Dr. Detlef Grimm, Dr. Stefan Freh
Rz. 918
Nur unter den Voraussetzungen des § 50 Abs. 1 BetrVG bzw. § 58 Abs. 1 BetrVG ist bei zwingender Notwendigkeit einer einheitlichen Auswahlrichtlinie für alle oder mehrere Betriebe eines Unternehmens die Zuständigkeit des Gesamt- bzw. Konzernbetriebsrats denkbar. Will beispielsweise der Arbeitgeber die Auswahlrichtlinien unternehmenseinheitlich einführen, ist bei Vorliegen der Voraussetzungen des § 50 Abs. 1 BetrVG der GBR zuständig. Selbst bei Zuständigkeit des GBR ist auch dessen Initiativrecht durch die Bindung an die Betriebsgröße beschränkt, so dass auch er nur Auswahlrichtlinien für Betriebe mit mehr als 500 Arbeitnehmern verlangen kann. Ein unternehmensweites Initiativrecht steht somit dem GBR allenfalls zu, wenn alle Betriebe des Unternehmens den Schwellenwert überschreiten. Nicht ausreichend wäre es, wenn nur in seinem Organisationsbereich insgesamt mehr als 500 Arbeitnehmer tätig sind. Wurde eine GBV über Auswahlrichtlinien im Rahmen der Zuständigkeit des GBR geschlossen, hat der Einzel-BR hinsichtlich des in ihr geregelten Gegenstandes kein Initiativrecht mehr.
Die "Risiko" für den Arbeitgeber bei durch Gesamt- oder Konzernbetriebsvereinbarung eingeführter Auswahlrichtlinie, insbesondere auch für Kündigungen, liegt u.a. darin, dass eine spezielle Berücksichtigung der Besonderheiten einzelner Betriebe, für die die Richtlinie gilt, dann nur noch bedingt möglich ist. Fraglich dürfte in dem Zusammenhang sein, ob eine Auswahlrichtlinie durch einen Gesamt- oder Konzernbetriebsrat dergestalt abgeschlossen werden kann, dass sie unterschiedliche Regelungen für die verschiedenen von ihr erfassten Betriebe enthält. Würde man dies erwägen, so könnte das gegen eine originäre Zuständigkeit dieser Gremien sprechen, §§ 50 Abs. 1, 58 Abs. 1 BetrVG. Bei einer lediglich freiwilligen Regelung durch einen Gesamt- oder Konzernbetriebsrat bleibt dagegen die originäre Zuständigkeit und gegebenenfalls das Initiativrecht eines örtlichen BR unberührt.
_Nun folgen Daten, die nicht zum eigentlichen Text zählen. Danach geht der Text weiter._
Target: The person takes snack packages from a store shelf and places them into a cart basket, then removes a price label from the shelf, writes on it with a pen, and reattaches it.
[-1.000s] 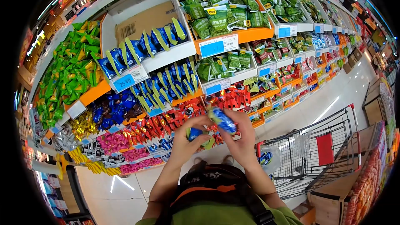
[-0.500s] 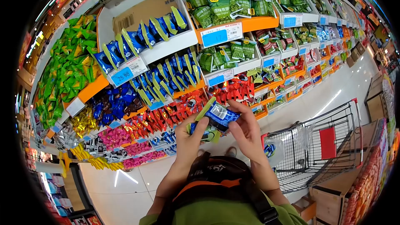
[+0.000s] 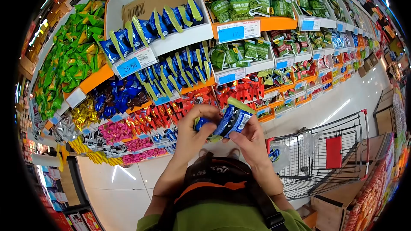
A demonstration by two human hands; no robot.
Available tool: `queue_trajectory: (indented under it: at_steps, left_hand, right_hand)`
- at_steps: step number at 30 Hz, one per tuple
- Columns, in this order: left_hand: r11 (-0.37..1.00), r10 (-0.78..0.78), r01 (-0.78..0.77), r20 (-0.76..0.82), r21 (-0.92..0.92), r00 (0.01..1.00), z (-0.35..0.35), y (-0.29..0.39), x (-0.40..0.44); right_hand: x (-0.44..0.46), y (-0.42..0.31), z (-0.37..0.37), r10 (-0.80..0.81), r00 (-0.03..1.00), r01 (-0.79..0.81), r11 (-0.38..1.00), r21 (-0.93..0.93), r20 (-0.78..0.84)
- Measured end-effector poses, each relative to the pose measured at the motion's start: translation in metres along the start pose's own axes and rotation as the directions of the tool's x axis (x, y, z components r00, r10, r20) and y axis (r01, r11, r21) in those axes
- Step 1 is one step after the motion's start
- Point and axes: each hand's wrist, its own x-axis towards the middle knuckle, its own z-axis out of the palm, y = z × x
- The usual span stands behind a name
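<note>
My right hand pinches a blue snack packet with light green crimped ends, its barcode side partly showing. Curled round a second blue packet is my left hand, whose fingers hide much of it. The two packets are close together in front of my chest. Beyond my hands, similar blue packets stand in rows in a shelf bin, and more stand in the white bin above, behind a price tag reading 25.90.
Green snack bags fill the bins at upper right, and red packets lie on the lower shelf. To my right stands a shopping cart holding a clear bag with blue packets. A black bag hangs at my front.
The barcode packet has tilted up and shifted into my right hand, its green end now pointing up. My left hand has drawn back from it, holding the other packet.
</note>
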Motion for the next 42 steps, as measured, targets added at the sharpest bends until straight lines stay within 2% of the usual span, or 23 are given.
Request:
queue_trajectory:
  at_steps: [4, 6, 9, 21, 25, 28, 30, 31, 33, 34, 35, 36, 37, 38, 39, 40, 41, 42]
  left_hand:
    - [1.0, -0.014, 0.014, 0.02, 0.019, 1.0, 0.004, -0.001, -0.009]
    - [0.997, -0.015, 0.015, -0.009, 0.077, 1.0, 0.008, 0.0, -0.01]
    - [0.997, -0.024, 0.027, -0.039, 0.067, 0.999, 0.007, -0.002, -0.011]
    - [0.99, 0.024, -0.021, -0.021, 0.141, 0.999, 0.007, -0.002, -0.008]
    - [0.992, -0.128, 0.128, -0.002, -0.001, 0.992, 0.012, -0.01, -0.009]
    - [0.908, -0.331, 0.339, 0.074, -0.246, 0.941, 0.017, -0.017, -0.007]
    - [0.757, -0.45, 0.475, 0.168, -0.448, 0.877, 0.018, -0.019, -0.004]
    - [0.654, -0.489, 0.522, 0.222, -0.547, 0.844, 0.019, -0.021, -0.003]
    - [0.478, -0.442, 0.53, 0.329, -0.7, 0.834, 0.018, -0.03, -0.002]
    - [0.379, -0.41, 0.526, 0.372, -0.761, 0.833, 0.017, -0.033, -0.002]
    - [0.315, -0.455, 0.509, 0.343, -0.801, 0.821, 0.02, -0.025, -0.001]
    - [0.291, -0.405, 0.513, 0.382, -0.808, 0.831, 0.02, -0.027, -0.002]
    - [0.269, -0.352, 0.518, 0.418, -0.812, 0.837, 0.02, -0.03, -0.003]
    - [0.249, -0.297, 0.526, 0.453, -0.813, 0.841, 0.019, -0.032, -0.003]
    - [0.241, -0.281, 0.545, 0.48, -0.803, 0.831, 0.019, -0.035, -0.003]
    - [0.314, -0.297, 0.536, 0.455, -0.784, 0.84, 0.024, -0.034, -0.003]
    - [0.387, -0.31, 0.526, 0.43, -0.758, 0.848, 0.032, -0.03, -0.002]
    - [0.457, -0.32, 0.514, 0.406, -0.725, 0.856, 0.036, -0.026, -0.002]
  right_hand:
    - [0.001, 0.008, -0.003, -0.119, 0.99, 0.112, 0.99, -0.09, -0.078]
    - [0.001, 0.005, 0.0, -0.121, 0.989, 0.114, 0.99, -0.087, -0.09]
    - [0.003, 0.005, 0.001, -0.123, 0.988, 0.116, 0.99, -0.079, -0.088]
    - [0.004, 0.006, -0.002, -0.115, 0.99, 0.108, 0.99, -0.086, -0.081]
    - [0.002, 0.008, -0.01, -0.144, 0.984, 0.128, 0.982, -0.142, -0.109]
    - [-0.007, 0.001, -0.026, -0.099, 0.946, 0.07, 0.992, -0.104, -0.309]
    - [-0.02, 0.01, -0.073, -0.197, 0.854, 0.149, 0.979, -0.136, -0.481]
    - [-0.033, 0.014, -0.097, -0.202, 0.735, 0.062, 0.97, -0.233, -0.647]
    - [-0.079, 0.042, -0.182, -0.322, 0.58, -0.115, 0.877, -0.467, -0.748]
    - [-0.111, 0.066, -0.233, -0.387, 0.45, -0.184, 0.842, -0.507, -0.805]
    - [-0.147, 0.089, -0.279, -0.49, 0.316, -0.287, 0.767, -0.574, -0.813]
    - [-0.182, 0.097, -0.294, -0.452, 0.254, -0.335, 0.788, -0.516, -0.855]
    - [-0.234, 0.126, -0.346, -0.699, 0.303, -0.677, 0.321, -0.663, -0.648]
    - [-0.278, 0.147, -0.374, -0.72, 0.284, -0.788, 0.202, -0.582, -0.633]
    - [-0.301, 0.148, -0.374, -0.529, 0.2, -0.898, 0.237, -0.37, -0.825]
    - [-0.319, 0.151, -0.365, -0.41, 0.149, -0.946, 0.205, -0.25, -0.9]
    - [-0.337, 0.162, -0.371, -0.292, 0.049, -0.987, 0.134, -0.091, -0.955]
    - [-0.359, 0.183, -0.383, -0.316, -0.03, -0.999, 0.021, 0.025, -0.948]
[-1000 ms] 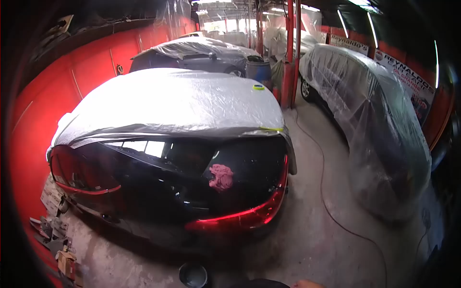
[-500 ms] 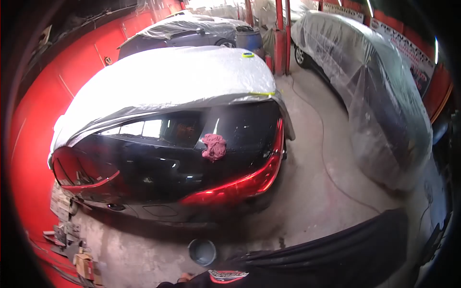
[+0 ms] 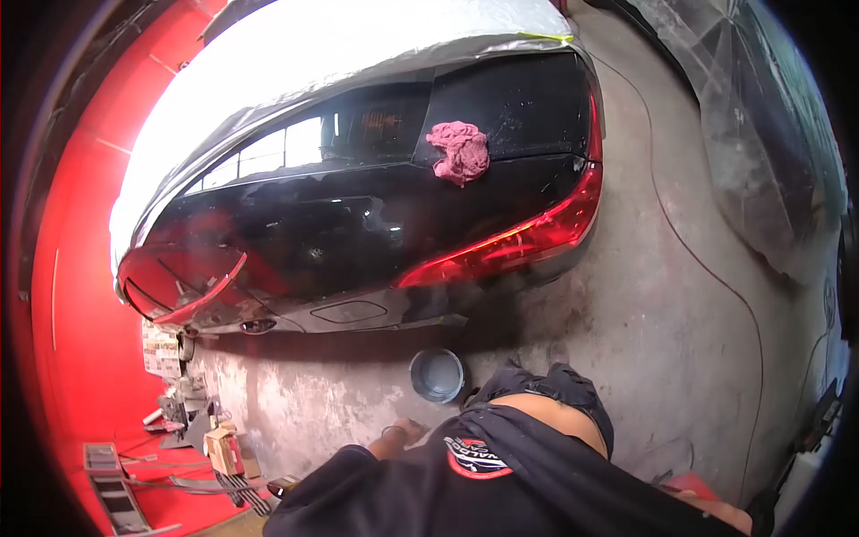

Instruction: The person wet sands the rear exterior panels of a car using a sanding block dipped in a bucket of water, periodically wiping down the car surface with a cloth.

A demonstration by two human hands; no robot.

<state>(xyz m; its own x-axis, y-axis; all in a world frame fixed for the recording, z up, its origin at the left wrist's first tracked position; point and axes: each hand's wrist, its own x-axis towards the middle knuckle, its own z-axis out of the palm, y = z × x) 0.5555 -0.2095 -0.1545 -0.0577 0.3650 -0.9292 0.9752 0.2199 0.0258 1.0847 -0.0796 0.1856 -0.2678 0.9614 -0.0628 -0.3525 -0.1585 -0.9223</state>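
Observation:
My left hand (image 3: 410, 430) hangs low beside my body, a dark band at its wrist, just left of a round grey bucket (image 3: 438, 376) on the floor. Its fingers are too small and shaded to make out. At the lower right, part of my right arm (image 3: 720, 512) shows next to something red (image 3: 691, 485); the fingers of my right hand cannot be made out. In front of me stands a black car (image 3: 358, 210) with a red tail light (image 3: 519, 240). A crumpled pink cloth (image 3: 460, 152) lies on its rear side, apart from both hands.
Silvery plastic sheeting (image 3: 295, 45) covers the car's upper part. Another sheeted car (image 3: 761, 134) stands at the right. A thin hose (image 3: 684, 234) runs along the concrete floor. Cardboard boxes (image 3: 224, 450) and loose parts lie by the red wall (image 3: 76, 295) at the left.
My view has tilted down and come closer to the car. More of my torso, my left hand and part of my right arm now show. The pink cloth remains on the car.

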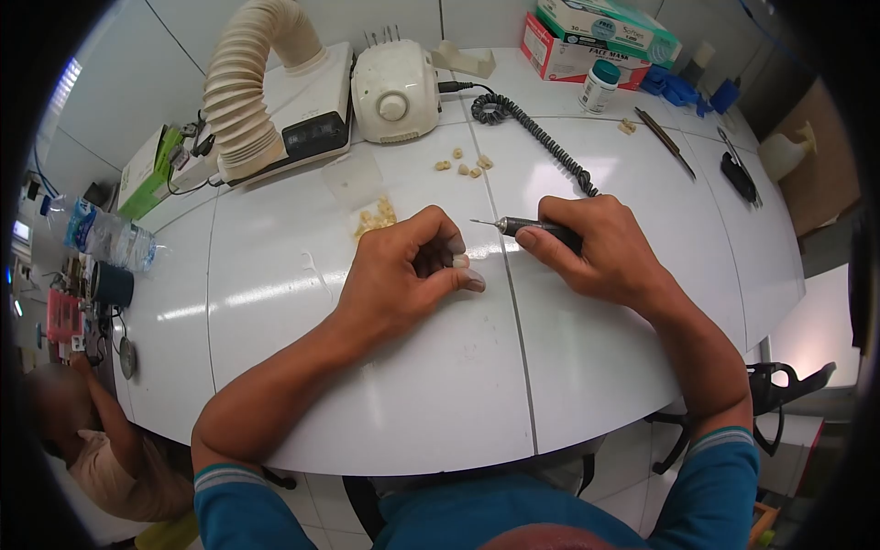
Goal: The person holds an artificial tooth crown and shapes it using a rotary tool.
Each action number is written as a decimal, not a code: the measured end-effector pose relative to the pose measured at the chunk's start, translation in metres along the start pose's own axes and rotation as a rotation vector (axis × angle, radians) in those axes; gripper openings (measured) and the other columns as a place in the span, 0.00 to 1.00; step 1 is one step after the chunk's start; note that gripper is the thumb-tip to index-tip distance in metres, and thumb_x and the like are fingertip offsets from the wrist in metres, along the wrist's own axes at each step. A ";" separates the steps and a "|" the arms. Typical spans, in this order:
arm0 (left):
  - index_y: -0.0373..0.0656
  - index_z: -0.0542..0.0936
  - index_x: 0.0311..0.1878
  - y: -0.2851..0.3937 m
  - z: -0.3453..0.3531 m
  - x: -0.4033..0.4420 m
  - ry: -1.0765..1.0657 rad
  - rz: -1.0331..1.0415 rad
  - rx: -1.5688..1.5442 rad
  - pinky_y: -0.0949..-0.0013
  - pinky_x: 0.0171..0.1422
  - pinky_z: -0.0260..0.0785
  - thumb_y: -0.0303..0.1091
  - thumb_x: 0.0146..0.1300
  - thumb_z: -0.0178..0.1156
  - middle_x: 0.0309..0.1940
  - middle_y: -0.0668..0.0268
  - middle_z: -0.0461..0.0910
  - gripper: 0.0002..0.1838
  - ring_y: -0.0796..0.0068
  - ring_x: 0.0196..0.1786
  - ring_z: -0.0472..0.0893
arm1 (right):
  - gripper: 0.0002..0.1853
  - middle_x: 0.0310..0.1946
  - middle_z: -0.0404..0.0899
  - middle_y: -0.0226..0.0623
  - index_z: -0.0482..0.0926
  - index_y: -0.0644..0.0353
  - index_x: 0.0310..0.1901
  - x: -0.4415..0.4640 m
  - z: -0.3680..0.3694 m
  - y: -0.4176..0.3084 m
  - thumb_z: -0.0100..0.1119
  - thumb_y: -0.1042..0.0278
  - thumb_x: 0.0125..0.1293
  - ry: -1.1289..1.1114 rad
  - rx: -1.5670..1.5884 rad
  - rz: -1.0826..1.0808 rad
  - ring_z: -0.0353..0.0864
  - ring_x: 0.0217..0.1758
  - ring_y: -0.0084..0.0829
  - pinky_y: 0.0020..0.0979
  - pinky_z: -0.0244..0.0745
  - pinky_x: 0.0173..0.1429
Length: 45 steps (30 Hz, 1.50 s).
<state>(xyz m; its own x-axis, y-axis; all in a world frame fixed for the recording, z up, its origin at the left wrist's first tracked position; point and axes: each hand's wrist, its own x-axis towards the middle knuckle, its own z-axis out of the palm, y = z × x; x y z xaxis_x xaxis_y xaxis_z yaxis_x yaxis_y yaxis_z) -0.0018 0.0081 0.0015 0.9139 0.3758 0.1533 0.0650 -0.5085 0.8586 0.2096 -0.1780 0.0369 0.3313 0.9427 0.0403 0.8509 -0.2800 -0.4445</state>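
Note:
Between the thumb and fingers of my left hand (403, 266) is a small tooth-like piece (460, 261), pale and partly covered by the fingertips. My right hand (600, 243) grips a black rotary handpiece (541, 231) like a pen. Its thin metal bur points left toward the piece, with a gap between them. A coiled black cord (541, 137) runs behind that hand to a cream control unit (394, 92). Just beyond my left hand, a small clear box (353, 179) stands with its lid raised and yellowish tooth-like pieces (376, 217) inside.
Several loose tooth-like pieces (465, 167) lie mid-table. A ribbed suction hose (240, 101) arches at the back left. Mask boxes (587, 50), a white bottle (599, 87) and slim tools (666, 142) are at the back right. Another person (110, 440) sits at the left.

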 end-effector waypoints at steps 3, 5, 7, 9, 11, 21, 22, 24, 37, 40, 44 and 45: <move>0.40 0.83 0.44 0.002 0.001 -0.002 0.021 0.022 0.005 0.74 0.40 0.76 0.34 0.60 0.90 0.32 0.72 0.87 0.22 0.84 0.34 0.83 | 0.25 0.20 0.81 0.41 0.83 0.58 0.34 -0.003 0.004 -0.004 0.76 0.44 0.77 0.153 0.050 -0.101 0.81 0.22 0.43 0.44 0.74 0.32; 0.40 0.83 0.45 0.006 0.005 -0.008 0.056 0.075 -0.005 0.74 0.39 0.77 0.34 0.60 0.90 0.33 0.71 0.88 0.22 0.83 0.33 0.84 | 0.20 0.21 0.82 0.39 0.83 0.58 0.35 -0.005 0.003 -0.011 0.82 0.52 0.71 0.181 0.110 -0.135 0.82 0.22 0.40 0.42 0.74 0.31; 0.40 0.84 0.45 0.013 0.006 -0.015 0.051 0.165 0.009 0.74 0.39 0.77 0.34 0.60 0.90 0.33 0.69 0.89 0.21 0.82 0.33 0.85 | 0.17 0.22 0.82 0.37 0.83 0.57 0.36 -0.009 0.002 -0.013 0.86 0.60 0.67 0.225 0.172 -0.215 0.82 0.22 0.38 0.39 0.73 0.30; 0.39 0.84 0.46 0.015 0.009 -0.020 0.054 0.235 -0.030 0.71 0.38 0.79 0.33 0.64 0.87 0.36 0.65 0.89 0.19 0.79 0.32 0.85 | 0.15 0.22 0.82 0.36 0.83 0.56 0.36 -0.013 0.011 -0.009 0.87 0.66 0.62 0.274 0.248 -0.338 0.82 0.22 0.36 0.37 0.72 0.29; 0.39 0.84 0.46 0.013 0.010 -0.021 0.062 0.247 -0.030 0.72 0.38 0.80 0.33 0.64 0.87 0.36 0.64 0.89 0.18 0.78 0.33 0.86 | 0.14 0.23 0.82 0.35 0.84 0.56 0.37 -0.014 0.012 -0.011 0.87 0.69 0.62 0.273 0.198 -0.469 0.82 0.22 0.36 0.37 0.71 0.28; 0.39 0.83 0.46 0.010 0.012 -0.019 -0.018 0.199 -0.003 0.70 0.38 0.79 0.33 0.61 0.88 0.33 0.64 0.89 0.21 0.76 0.32 0.87 | 0.15 0.26 0.84 0.29 0.88 0.52 0.41 -0.014 0.019 -0.014 0.85 0.73 0.53 0.282 0.068 -0.698 0.85 0.25 0.34 0.37 0.73 0.28; 0.39 0.83 0.46 0.010 0.011 -0.019 -0.029 0.175 -0.020 0.70 0.38 0.79 0.32 0.61 0.88 0.32 0.64 0.89 0.21 0.77 0.32 0.87 | 0.16 0.26 0.84 0.28 0.88 0.52 0.41 -0.014 0.022 -0.013 0.84 0.73 0.52 0.280 0.068 -0.706 0.85 0.25 0.33 0.37 0.73 0.29; 0.39 0.83 0.45 0.009 0.011 -0.017 -0.052 0.121 -0.057 0.71 0.37 0.78 0.32 0.61 0.88 0.31 0.65 0.89 0.21 0.80 0.32 0.86 | 0.16 0.25 0.79 0.26 0.88 0.50 0.41 -0.014 0.022 -0.012 0.84 0.71 0.51 0.290 0.030 -0.734 0.82 0.24 0.31 0.37 0.72 0.28; 0.39 0.84 0.45 0.007 0.006 -0.012 -0.246 0.043 -0.218 0.75 0.40 0.77 0.30 0.62 0.87 0.35 0.70 0.89 0.18 0.86 0.36 0.85 | 0.18 0.22 0.68 0.24 0.91 0.56 0.43 -0.009 0.031 -0.007 0.86 0.62 0.51 0.328 -0.024 -0.900 0.72 0.19 0.25 0.34 0.61 0.24; 0.39 0.87 0.48 0.007 0.005 -0.008 -0.227 0.038 -0.256 0.75 0.41 0.78 0.29 0.64 0.86 0.35 0.70 0.90 0.16 0.85 0.35 0.85 | 0.16 0.22 0.68 0.26 0.89 0.50 0.41 -0.011 0.029 -0.011 0.82 0.68 0.50 0.336 0.002 -0.787 0.75 0.20 0.30 0.37 0.66 0.25; 0.35 0.89 0.56 0.003 0.007 -0.008 -0.216 0.024 -0.339 0.73 0.50 0.84 0.25 0.69 0.81 0.41 0.66 0.92 0.15 0.81 0.43 0.90 | 0.19 0.21 0.67 0.25 0.91 0.54 0.43 -0.005 0.024 -0.002 0.85 0.68 0.47 0.342 -0.018 -0.803 0.73 0.19 0.28 0.36 0.62 0.25; 0.34 0.88 0.58 0.003 0.007 -0.008 -0.236 -0.001 -0.355 0.71 0.54 0.86 0.23 0.71 0.79 0.43 0.64 0.93 0.15 0.78 0.47 0.92 | 0.19 0.21 0.68 0.26 0.90 0.53 0.43 -0.006 0.024 -0.003 0.83 0.70 0.46 0.341 -0.008 -0.789 0.73 0.20 0.29 0.37 0.64 0.25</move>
<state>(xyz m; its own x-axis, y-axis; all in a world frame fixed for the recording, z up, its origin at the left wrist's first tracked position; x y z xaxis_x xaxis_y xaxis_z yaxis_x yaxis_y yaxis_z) -0.0062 -0.0013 -0.0006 0.9832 0.1678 0.0717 -0.0383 -0.1943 0.9802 0.1950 -0.1786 0.0168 -0.2552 0.7564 0.6022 0.8862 0.4321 -0.1672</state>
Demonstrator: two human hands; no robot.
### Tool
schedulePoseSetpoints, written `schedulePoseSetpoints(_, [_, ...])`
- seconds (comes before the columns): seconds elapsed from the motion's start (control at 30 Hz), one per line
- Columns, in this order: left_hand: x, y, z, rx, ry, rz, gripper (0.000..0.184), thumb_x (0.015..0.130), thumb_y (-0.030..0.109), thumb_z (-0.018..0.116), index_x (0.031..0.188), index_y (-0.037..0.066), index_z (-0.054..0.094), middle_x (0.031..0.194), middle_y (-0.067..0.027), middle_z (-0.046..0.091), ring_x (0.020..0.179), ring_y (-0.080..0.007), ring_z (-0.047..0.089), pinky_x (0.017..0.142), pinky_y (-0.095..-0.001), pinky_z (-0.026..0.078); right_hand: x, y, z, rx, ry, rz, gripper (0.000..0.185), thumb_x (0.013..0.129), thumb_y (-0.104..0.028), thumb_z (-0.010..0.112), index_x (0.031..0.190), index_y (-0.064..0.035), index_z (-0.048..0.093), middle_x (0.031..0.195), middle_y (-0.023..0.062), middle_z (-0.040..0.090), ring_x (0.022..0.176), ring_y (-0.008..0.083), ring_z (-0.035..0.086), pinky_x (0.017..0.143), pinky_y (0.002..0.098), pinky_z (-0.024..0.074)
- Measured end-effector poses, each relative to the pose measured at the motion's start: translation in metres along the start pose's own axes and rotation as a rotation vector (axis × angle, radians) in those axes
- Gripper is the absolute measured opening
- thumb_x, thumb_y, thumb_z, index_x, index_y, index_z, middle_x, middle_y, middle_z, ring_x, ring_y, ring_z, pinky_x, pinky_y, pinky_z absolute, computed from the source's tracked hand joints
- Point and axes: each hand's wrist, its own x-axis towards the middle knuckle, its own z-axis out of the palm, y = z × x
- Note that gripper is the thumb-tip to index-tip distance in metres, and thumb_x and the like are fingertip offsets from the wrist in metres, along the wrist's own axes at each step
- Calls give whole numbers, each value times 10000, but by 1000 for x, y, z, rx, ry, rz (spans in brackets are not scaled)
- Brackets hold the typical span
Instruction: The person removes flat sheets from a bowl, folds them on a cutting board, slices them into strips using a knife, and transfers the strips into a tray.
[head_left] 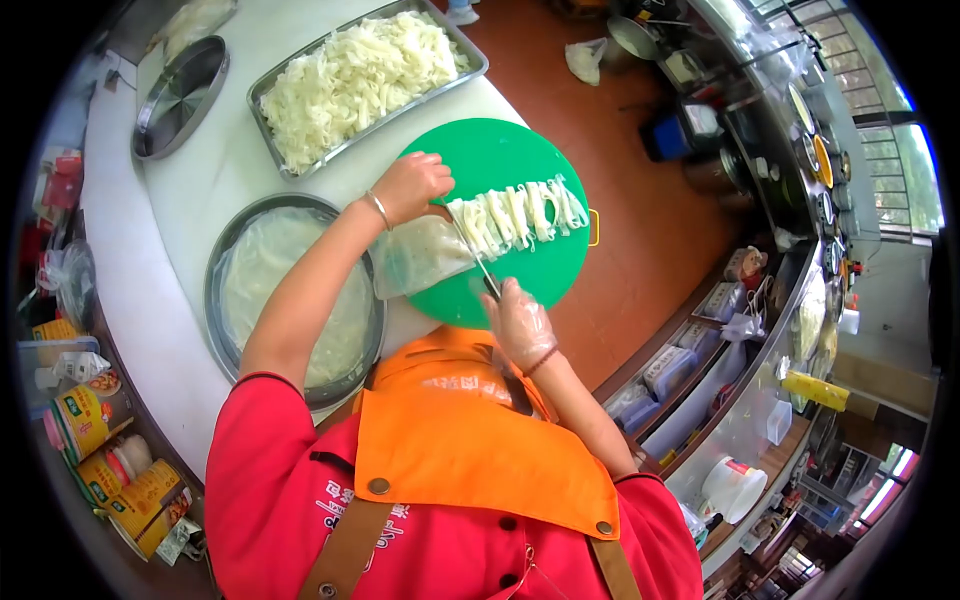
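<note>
My right hand (522, 325), in a clear plastic glove, grips the dark handle of a knife (474, 247). The blade lies across a folded, pale translucent noodle sheet (415, 257) on a round green cutting board (510, 285). My left hand (412, 188) is closed, fingers curled beside the blade's far end; what its fingertips hold is hidden. To the right of the blade, cut white noodle strips (515, 216) lie in a row. The folded sheet's left end reaches past the board's edge, close to a round metal pan (214, 290) with a thin pale sheet in it.
A rectangular metal tray (390, 121) heaped with cut noodles (365, 75) stands beyond the board. Another round pan (180, 98) is at the far left of the white counter (180, 200). Yellow-labelled containers (145, 500) stand at lower left. Shelves with boxes (665, 372) line the right.
</note>
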Motion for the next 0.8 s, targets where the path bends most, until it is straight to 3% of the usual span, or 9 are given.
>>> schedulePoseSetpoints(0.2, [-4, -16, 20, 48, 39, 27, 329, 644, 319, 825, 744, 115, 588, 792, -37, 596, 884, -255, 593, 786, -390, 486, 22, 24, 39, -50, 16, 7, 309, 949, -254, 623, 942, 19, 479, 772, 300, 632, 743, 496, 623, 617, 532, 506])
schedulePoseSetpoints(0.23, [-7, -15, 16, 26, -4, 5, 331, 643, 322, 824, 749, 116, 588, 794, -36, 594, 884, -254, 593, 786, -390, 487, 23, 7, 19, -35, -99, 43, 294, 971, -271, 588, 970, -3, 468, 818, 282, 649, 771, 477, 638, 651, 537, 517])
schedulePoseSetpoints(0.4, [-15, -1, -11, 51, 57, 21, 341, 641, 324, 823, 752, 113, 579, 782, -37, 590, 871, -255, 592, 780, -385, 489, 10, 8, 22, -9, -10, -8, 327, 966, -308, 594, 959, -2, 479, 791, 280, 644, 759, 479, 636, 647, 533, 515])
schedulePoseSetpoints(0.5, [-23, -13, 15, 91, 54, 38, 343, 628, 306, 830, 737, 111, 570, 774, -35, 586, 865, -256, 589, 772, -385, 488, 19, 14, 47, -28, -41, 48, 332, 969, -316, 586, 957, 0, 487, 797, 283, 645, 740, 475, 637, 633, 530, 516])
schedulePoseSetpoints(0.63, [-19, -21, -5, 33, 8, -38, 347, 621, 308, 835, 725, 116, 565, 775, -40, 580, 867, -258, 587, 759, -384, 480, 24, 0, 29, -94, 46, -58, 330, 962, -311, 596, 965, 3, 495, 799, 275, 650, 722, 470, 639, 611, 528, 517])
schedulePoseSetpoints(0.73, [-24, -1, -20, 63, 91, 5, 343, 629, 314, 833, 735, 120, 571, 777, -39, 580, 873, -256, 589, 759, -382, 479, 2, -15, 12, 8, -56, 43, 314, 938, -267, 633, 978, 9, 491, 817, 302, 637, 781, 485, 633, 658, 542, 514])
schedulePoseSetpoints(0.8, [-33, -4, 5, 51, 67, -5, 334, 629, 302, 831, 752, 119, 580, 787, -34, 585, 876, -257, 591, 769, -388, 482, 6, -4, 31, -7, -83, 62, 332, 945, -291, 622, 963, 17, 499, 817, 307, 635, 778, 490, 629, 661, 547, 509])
In einer solchen Situation sollte also der Arbeitgeber auf eine schriftliche Delegation der Angelegenheit an den Gesamtbetriebsrat durch den bzw. die örtlich zuständigen BR-Gremien bestehen (die sich sowohl auf die Verhandlung als auch den Abschluss der Vereinbarung erstreckt), §§ 50 Abs. 2, 58 Abs. 2 BetrVG. Vorgesehen ist dabei nach dem Wortlaut des Gesetzes nur eine Delegationsmöglichkeit des BR an den Gesamtbetriebsrat und die des Gesamtbetriebsrats an den Konzernbetriebsrat, wenngleich in der Praxis auch "Sprungdelegationen" vom BR an den Konzernbetriebsrat anzutreffen sind bzw. eine unmittelbare "Durchdelegation" des vom örtlichen BR beauftragten Gesamtbetriebsrats an den Konzernbetriebsrat erfolgt, was zulässig sein dürfte.
In Tendenzbetrieben besteht für die Aufstellung von Auswahlrichtlinien für Tendenzträger kein Zustimmungserfordernis.
Rz. 919
Bestehen andere spezialgesetzliche Mitwirkungsrechte (bspw. eine Integrationsvereinbarung nach § 83 SGB IX), so wird § 95 BetrVG nicht verdrängt, sondern bleibt selbstständig daneben anwendbar.